**EXERCISE REQUIREMENTS**: Word for word, restate the records from their first line through the line with "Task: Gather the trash", both ends included; omit each picture.
◇ ◇ ◇
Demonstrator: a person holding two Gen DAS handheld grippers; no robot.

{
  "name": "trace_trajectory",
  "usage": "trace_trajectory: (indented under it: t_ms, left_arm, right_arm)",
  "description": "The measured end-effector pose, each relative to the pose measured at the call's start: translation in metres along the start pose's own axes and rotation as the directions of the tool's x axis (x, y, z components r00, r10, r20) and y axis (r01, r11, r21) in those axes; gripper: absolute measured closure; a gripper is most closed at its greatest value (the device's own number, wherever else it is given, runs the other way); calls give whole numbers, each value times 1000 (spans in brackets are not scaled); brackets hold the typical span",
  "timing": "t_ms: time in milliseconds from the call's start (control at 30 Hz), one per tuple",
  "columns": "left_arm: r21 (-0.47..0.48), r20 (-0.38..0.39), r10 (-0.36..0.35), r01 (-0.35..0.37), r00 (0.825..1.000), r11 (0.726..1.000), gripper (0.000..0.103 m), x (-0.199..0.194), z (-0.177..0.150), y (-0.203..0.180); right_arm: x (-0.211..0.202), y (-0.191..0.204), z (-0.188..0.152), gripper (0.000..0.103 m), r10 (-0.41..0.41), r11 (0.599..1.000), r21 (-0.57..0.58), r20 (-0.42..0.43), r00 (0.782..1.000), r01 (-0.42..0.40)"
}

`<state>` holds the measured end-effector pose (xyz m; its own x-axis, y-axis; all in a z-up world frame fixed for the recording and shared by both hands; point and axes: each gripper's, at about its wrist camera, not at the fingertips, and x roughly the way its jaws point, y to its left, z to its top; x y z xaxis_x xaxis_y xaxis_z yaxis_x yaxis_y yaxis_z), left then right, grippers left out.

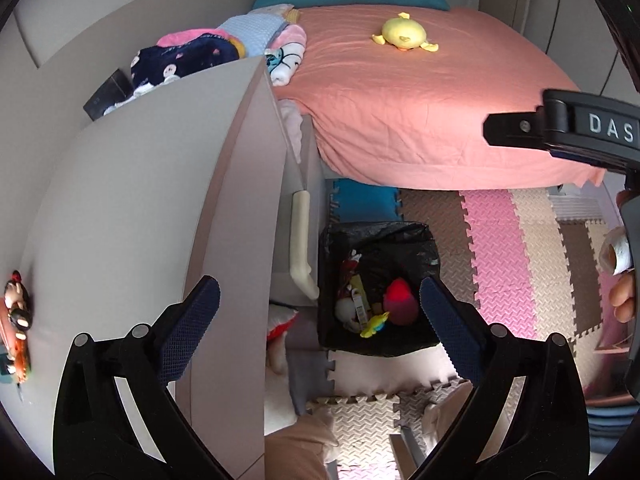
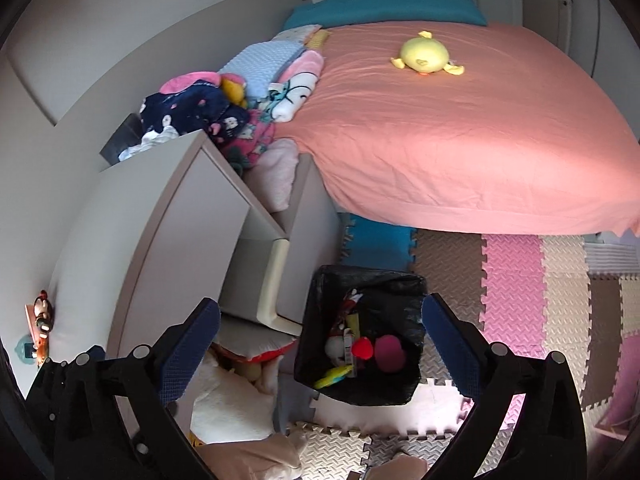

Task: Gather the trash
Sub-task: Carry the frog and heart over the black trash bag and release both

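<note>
A square bin lined with a black bag (image 1: 372, 228) (image 2: 360, 274) stands on the foam floor mat beside a white cabinet. Inside lie a red piece (image 1: 400, 300) (image 2: 362, 348), a pink piece (image 2: 390, 354), a yellow wrapper (image 1: 374, 322) (image 2: 334, 376) and other scraps. My left gripper (image 1: 318, 284) hangs above the bin, open, with nothing between its blue pads (image 1: 192, 328). My right gripper (image 2: 319, 302) is also over the bin, open and empty. In the left wrist view the right device's black body (image 1: 580, 132) and a hand (image 1: 624, 296) show at the right edge.
A bed with a pink sheet (image 1: 400, 112) (image 2: 460, 140) and a yellow plush (image 1: 404, 34) (image 2: 426, 56) fills the back. The white cabinet (image 1: 160, 200) (image 2: 168, 220) stands left, with piled clothes (image 2: 200, 108) behind it. Soft toys (image 2: 232, 400) lie on the puzzle mat (image 2: 512, 288).
</note>
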<state>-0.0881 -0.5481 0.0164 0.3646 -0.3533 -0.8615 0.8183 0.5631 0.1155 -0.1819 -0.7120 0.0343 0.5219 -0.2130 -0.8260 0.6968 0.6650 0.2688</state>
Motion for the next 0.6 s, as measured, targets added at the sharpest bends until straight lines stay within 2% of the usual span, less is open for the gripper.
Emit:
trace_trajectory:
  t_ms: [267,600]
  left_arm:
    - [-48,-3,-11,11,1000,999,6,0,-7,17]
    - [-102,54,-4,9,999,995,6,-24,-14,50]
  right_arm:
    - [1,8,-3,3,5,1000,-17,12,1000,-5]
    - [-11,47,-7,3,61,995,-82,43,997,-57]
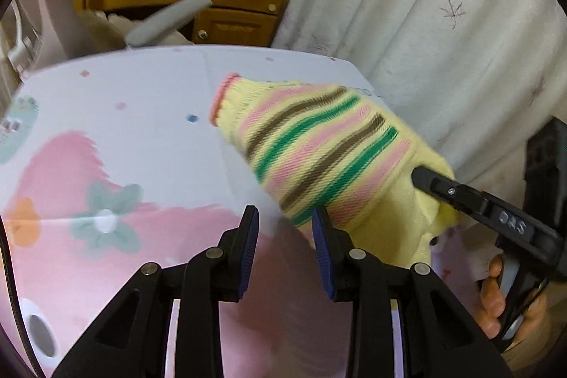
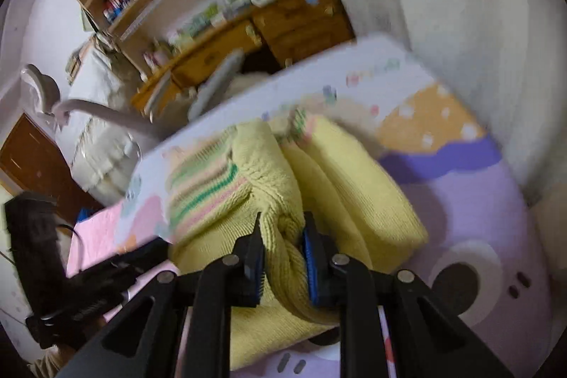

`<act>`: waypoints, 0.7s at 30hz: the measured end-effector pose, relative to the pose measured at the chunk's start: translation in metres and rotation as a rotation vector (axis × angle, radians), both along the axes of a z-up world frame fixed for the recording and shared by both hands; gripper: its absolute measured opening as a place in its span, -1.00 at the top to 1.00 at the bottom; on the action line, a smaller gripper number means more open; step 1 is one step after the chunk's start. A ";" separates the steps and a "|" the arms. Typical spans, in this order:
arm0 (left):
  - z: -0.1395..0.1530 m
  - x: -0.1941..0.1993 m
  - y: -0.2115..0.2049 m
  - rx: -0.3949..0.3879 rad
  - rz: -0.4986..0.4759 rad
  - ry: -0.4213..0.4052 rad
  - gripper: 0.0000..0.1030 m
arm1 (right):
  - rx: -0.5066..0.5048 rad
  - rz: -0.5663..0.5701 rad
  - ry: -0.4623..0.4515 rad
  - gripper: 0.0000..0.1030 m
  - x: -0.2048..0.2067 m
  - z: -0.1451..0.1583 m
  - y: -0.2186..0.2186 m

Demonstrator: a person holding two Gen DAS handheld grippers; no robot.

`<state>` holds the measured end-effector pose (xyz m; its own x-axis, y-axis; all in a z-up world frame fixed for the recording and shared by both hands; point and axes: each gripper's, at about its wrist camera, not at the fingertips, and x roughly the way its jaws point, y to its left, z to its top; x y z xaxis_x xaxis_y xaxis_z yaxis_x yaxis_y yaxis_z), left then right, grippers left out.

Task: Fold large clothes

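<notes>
The right gripper [image 2: 281, 248] is pinched tight on a thick fold of the yellow sweater [image 2: 319, 172]. The rest of the sweater lies bunched just ahead of it on the bed sheet [image 2: 478, 201]. The left gripper [image 1: 285, 236] has its fingers apart and holds nothing. The striped sleeve [image 1: 312, 144] sticks out just ahead and to its right.

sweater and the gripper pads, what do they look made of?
Sweater: knit yarn, likely wool or acrylic, matte; ribbed loops show in the yellow body, and the striped sleeve has a rolled pink cuff. Pads: blue, finely ridged, probably rubber or soft plastic, set on black plastic fingers. The right gripper is clamped on a yellow fold; the left gripper is open.
</notes>
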<state>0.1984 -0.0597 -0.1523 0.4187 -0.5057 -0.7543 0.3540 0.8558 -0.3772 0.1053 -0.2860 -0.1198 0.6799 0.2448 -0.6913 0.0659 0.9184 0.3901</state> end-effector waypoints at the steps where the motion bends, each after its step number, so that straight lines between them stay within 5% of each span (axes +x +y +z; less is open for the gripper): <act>1: -0.002 0.002 -0.002 -0.012 0.000 0.010 0.41 | -0.050 0.001 -0.024 0.66 -0.002 0.006 0.005; 5: -0.011 0.010 -0.010 -0.070 0.002 0.060 0.27 | -0.266 0.024 -0.008 0.65 0.007 0.005 0.012; 8: -0.015 0.013 -0.018 -0.061 -0.002 0.065 0.25 | -0.309 0.064 0.071 0.52 0.024 -0.008 0.007; 12: -0.013 0.016 -0.018 -0.061 -0.006 0.071 0.24 | -0.489 0.101 0.049 -0.28 0.028 -0.005 0.008; 14: -0.014 0.016 -0.016 -0.070 -0.006 0.083 0.21 | -0.556 0.176 0.047 -0.41 0.034 -0.007 0.010; 16: -0.016 0.018 -0.013 -0.086 0.001 0.098 0.21 | -0.537 0.252 0.060 -0.41 0.041 -0.010 0.005; 18: -0.019 0.015 -0.010 -0.100 0.008 0.109 0.19 | -0.420 0.300 0.112 -0.37 0.054 -0.014 -0.011; 20: -0.021 0.015 -0.007 -0.128 0.019 0.125 0.15 | -0.205 0.319 0.191 -0.04 0.067 -0.024 -0.033; 21: -0.022 0.015 -0.006 -0.143 0.025 0.135 0.15 | -0.160 0.298 0.201 -0.04 0.068 -0.026 -0.036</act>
<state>0.2138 -0.0654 -0.1740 0.3320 -0.6024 -0.7259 0.2711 0.7980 -0.5382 0.1735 -0.3225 -0.1461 0.4423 0.2897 -0.8488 -0.1527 0.9569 0.2470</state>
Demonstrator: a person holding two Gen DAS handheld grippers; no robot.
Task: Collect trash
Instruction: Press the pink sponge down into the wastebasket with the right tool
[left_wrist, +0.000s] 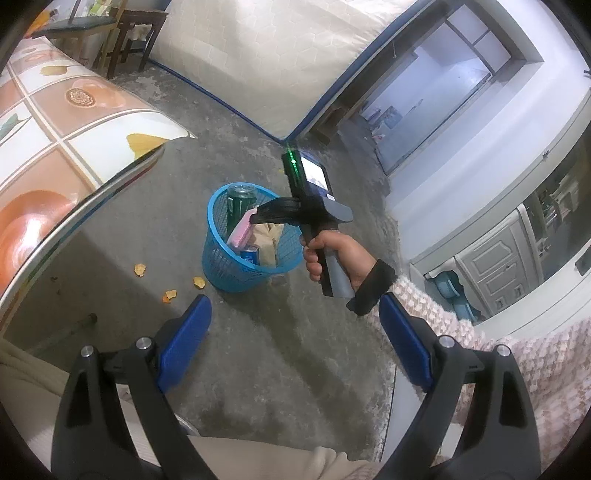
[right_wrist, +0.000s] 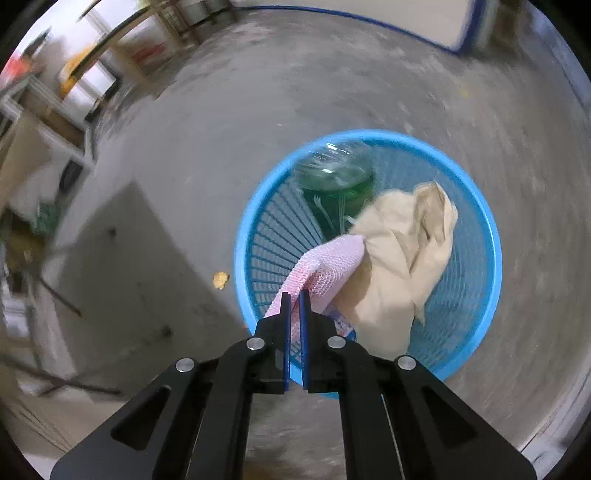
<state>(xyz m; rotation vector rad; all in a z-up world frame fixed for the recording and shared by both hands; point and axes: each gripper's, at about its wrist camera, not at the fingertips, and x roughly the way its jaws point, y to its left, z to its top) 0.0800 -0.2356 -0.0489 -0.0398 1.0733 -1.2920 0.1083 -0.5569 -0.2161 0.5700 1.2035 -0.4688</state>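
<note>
A blue mesh trash basket (left_wrist: 221, 266) (right_wrist: 476, 221) stands on the concrete floor. It holds a green bottle (left_wrist: 240, 206) (right_wrist: 336, 188), crumpled brown paper (left_wrist: 269, 240) (right_wrist: 399, 254) and a small blue carton (left_wrist: 249, 255). My right gripper (right_wrist: 294, 295) (left_wrist: 258, 218) is shut on a pink foam sheet (right_wrist: 325, 266) (left_wrist: 242, 230), held over the basket's rim with the sheet hanging inside. My left gripper (left_wrist: 295, 321) is open and empty, well above the floor near the basket.
Orange peel scraps (left_wrist: 139, 269) (right_wrist: 221, 280) lie on the floor left of the basket. A table with a patterned cloth (left_wrist: 55, 147) is at the left. A mattress (left_wrist: 258, 55) leans behind. A white cabinet (left_wrist: 498, 258) is at the right.
</note>
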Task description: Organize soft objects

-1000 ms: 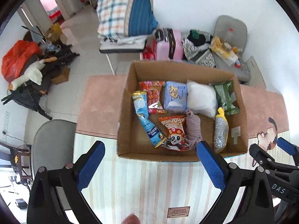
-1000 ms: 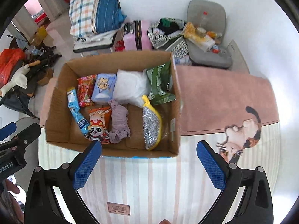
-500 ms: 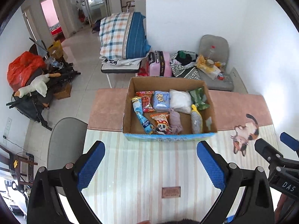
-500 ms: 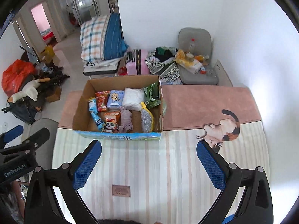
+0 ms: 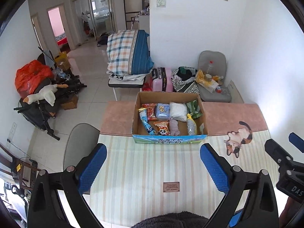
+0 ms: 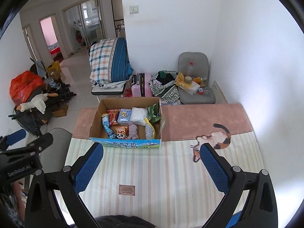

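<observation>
Both jaws wide, cardboard box (image 5: 169, 141) well beyond

The bench (image 5: 144, 171) is covered by a cloth with pale green, cream and pink stripes on its near part and a plain pink band (image 5: 228, 115) across the far part. An open cardboard box (image 5: 169, 141) stands on it where the stripes meet the pink band, left of the middle. A printed cat (image 5: 238, 139) shows on the cloth to the right of the box, well apart from it. A small brown label (image 5: 171, 186) lies on the stripes nearer the camera.
</observation>
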The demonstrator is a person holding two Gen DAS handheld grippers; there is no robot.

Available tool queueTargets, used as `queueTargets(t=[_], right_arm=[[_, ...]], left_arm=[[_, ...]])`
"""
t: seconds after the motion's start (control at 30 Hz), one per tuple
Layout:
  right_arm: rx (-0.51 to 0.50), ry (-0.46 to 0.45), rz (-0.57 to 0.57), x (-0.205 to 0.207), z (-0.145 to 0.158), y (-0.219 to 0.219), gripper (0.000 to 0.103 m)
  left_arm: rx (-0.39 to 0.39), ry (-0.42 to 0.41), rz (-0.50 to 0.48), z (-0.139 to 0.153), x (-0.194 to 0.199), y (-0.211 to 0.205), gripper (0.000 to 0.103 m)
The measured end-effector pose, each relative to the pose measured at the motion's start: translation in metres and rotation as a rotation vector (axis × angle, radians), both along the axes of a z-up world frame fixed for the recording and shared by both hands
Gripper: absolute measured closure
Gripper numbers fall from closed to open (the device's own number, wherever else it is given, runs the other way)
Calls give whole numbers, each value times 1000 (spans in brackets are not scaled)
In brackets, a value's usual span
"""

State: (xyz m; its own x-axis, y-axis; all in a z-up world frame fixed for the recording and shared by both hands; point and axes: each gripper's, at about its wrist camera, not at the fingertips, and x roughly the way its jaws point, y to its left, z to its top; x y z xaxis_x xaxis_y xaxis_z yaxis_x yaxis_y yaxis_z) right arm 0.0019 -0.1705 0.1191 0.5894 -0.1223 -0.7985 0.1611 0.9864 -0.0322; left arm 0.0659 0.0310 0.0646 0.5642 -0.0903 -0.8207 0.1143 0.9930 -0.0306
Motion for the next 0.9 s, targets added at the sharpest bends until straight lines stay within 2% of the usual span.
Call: queueTargets(t=[0.17,0.33,0.9], right_arm=[[-16,-23,3,-18,20,0,0],[-37,-50,-13,-17,28,-3,0],[-79,-48,-37,28,15,-2,0]], left_arm=[[25,-43,-3,13,-11,-2,2],[22,-65,-1,16,-7,-2,2],[33,-88,18,4,29,-1,2]])
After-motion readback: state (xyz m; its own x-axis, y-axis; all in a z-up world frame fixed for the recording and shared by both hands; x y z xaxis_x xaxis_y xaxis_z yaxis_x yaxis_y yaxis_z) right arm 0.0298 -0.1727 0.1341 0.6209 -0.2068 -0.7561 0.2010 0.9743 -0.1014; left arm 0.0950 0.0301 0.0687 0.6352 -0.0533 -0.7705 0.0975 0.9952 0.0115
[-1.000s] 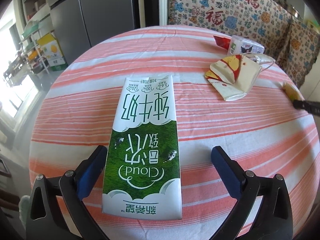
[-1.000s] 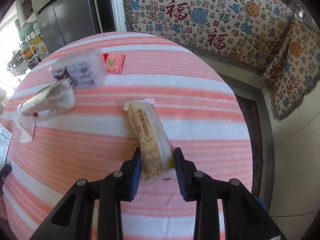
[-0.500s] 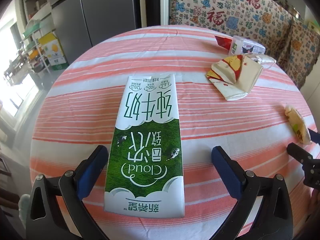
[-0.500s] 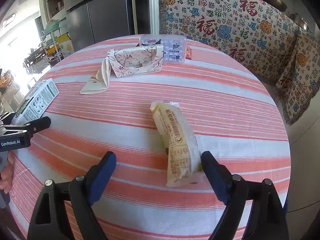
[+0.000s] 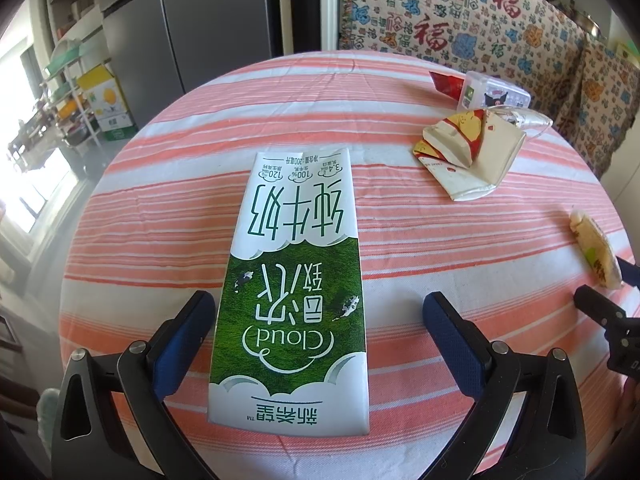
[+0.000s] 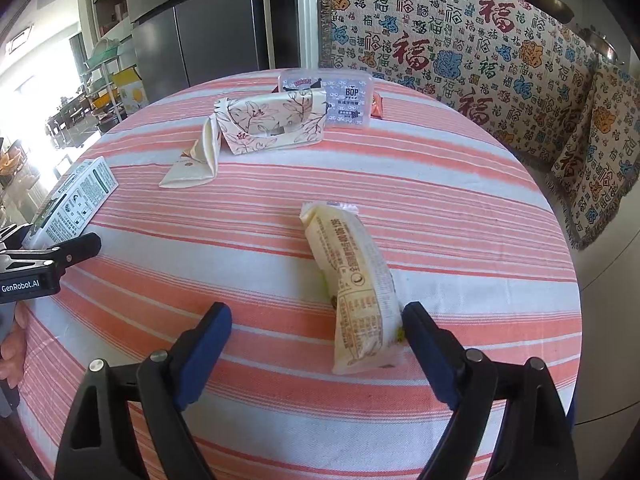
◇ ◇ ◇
**RESPONSE**:
Demonstrator: a person holding two Gen DAS handheld grippers; no robot.

{
  "name": "trace_trajectory",
  "usage": "trace_trajectory: (indented under it: t_ms, left_arm, right_arm)",
  "description": "The measured end-effector pose, each relative to the pose measured at the call's start: translation in metres along the start pose's own axes and rotation as the directions of the tool's x axis (x, y, z components r00, r10, r20) and y axis (r01, r11, r21) in those axes; gripper: absolute measured closure; a gripper is most closed at its greatest value (the device's own number, wherever else it is given, runs the other way); calls give whole numbers, each value times 1000 (spans in brackets are not scaled); brackets hold the typical span",
  "timing": "t_ms: time in milliseconds from the call's start (control at 30 Hz), one per tuple",
  "columns": "left_arm: r21 (-0.47..0.48), r20 (-0.38..0.39), r10 (-0.36..0.35), r01 (-0.35..0.37), r00 (0.825..1.000), r11 (0.726..1.000), gripper (0.000..0.103 m), x (-0.199..0.194), z (-0.177..0.150), y (-0.203..0.180); right_arm: x (-0.211..0.202), y (-0.191..0.204), z (-0.188..0.152), gripper (0.000..0.103 m), r10 (-0.41..0.41), r11 (0.599..1.000), r21 (-0.57..0.58), r20 (-0.42..0.43), r00 (0.782..1.000), r01 (-0.42..0.40)"
}

`<state>` holds the measured end-effector pose (xyz m; its own x-axis, y-axis; all in a z-up world frame fixed for the recording and shared by both hands; point and axes: each gripper's, at about its wrist camera, not at the fingertips, and x roughly the way its jaws point, y to its left, z to its top; x y z xaxis_x xaxis_y xaxis_z yaxis_x yaxis_y yaxis_z), left then right, grippers left out.


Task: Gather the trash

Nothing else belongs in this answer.